L'Europe et la Chine se livrent une guerre sur la certification des matériels aéronautiques, qui prend en autre en otage ATR, le constructeur basé à Toulouse. (Crédits : ATR)
L'ouverture du marché chinois se fait attendre pour ATR. Et Hop! a claqué la porte au constructeur franco-italien de turbopropulseurs, lui préférant des jets plus gourmands en kérosène.

C'est raté pour ATR pour cette année. Le constructeur franco-italien de turbopropulseurs régionaux, qui dispose pourtant de solides déclarations d'intention auprès de clients chinois, ne pourra pas cette année finaliser la vente de ses appareils ATR 42-600. Lors de la visite vendredi en France du vice-Premier ministre chinois, Hu Chunhua, qui a été reçu par le ministre de l'Economie Bruno Le Maire, les Chinois n'ont pas voulu prendre d'engagements sur la certification des ATR, selon des sources françaises. D'ailleurs, ce dossier n'a d'ailleurs pas été intégré à la déclaration finale franco-chinoise.

Pourquoi ? Parce que l'Europe et la Chine se livrent une guerre sur la certification des matériels aéronautiques, qui prend en autre en otage le constructeur basé à Toulouse. Pourtant, la demande de certification d'ATR a été "acceptée" par la Chine, avait expliqué en juin dernier l'ancien président exécutif d'ATR, Christian Scherer. Un casse-tête chinois pour ATR, qui comptait obtenir avant l'été une autorisation de Pékin avant la fin de l'année. "La Chine reste une nouvelle frontière à percer pour ATR", avait rappelé l'ex-patron d'ATR.
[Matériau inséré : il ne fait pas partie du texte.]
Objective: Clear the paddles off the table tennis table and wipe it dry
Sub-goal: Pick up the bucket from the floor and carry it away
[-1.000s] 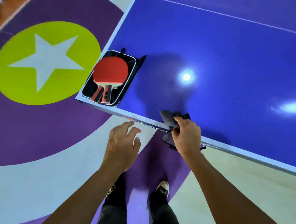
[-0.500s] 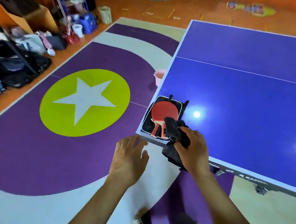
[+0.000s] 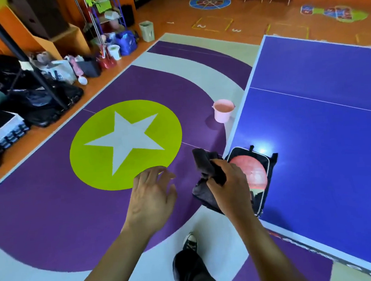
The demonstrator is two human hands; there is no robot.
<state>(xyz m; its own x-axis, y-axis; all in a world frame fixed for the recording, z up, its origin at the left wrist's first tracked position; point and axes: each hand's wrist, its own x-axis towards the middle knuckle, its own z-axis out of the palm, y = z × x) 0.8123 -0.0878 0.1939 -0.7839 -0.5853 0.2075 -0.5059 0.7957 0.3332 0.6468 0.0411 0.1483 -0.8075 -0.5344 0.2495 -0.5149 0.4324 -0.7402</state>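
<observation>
The blue table tennis table (image 3: pixel 325 143) fills the right side. At its near left corner lies an open black paddle case (image 3: pixel 268 178) with a red paddle (image 3: pixel 253 173) on it, partly hidden by my right hand. My right hand (image 3: pixel 229 187) grips a bunched dark grey cloth (image 3: pixel 206 171) just off the table's left edge, in front of the case. My left hand (image 3: pixel 153 193) hovers over the purple floor to the left, fingers spread and holding nothing.
A pink bucket (image 3: pixel 223 110) stands on the floor against the table's left edge. A yellow-green circle with a white star (image 3: pixel 125 144) marks the purple mat. Bags, boxes and a wire rack (image 3: pixel 104 25) crowd the far left wall. My shoe (image 3: pixel 189 243) is below.
The view has lifted and swung left, bringing the bucket and room clutter into sight. My right hand has carried the cloth off the table's end edge to beside the paddle case.
</observation>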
Otage d'une négociation entre la Chine et l'UE

Dans le cadre du projet de partenariat UE-Chine dans le domaine de la sécurité de l'aviation, l'Administration de l'aviation civile de Chine (CAAC) et l'Agence européenne de la sécurité aérienne sont en train de négocier difficilement un accord de reconnaissance mutuelle des certifications aéronautiques. Objectif, parvenir à la signature d'un accord bilatéral sur la sécurité de l'aviation (BASA, Bilateral Aircraft aviation safety agreement), qui vise l'acceptation mutuelle des certificats de deux pays ou groupe de pays comme l'Union européenne. Pour l'heure, l'AESA n'est pas encore prête à accepter cette reconnaissance mutuelle avec la Chine, explique-t-on à La Tribune.
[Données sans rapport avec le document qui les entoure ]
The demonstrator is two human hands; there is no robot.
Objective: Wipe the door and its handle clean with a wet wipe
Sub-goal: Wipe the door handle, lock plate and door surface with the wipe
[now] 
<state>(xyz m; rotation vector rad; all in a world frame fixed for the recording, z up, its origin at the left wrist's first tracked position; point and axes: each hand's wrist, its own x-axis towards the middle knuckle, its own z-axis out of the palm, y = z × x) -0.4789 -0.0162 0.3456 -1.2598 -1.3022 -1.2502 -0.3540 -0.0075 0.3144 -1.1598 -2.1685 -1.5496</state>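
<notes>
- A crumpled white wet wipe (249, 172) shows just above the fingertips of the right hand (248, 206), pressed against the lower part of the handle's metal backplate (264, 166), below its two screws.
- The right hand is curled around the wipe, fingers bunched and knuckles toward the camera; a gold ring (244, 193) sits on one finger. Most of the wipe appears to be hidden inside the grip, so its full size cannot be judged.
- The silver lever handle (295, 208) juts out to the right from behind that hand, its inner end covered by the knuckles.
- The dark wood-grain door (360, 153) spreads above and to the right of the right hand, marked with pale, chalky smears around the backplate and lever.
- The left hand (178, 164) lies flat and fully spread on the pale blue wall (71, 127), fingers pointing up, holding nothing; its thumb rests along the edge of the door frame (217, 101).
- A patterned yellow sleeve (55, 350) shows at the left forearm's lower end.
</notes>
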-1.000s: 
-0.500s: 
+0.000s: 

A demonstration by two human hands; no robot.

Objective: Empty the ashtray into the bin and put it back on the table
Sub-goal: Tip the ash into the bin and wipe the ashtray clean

ATR est dépendant de la réussite de ces négociations. Résultat, Pékin cloue au sol ATR en Chine. Et la CAAC exige de la part du constructeur toulousain de nouvelles garanties de sécurité pour leurs appareils. "De fausses excuses" qui s'apparentent à des "mesures purement protectionnistes", regrette une source contactée par La Tribune. Car la Chine n'a pas demandé à Safran de telles garanties pour la livraison de nouveaux moteurs. Soit deux poids, deux mesures : tout dépend des urgences des Chinois.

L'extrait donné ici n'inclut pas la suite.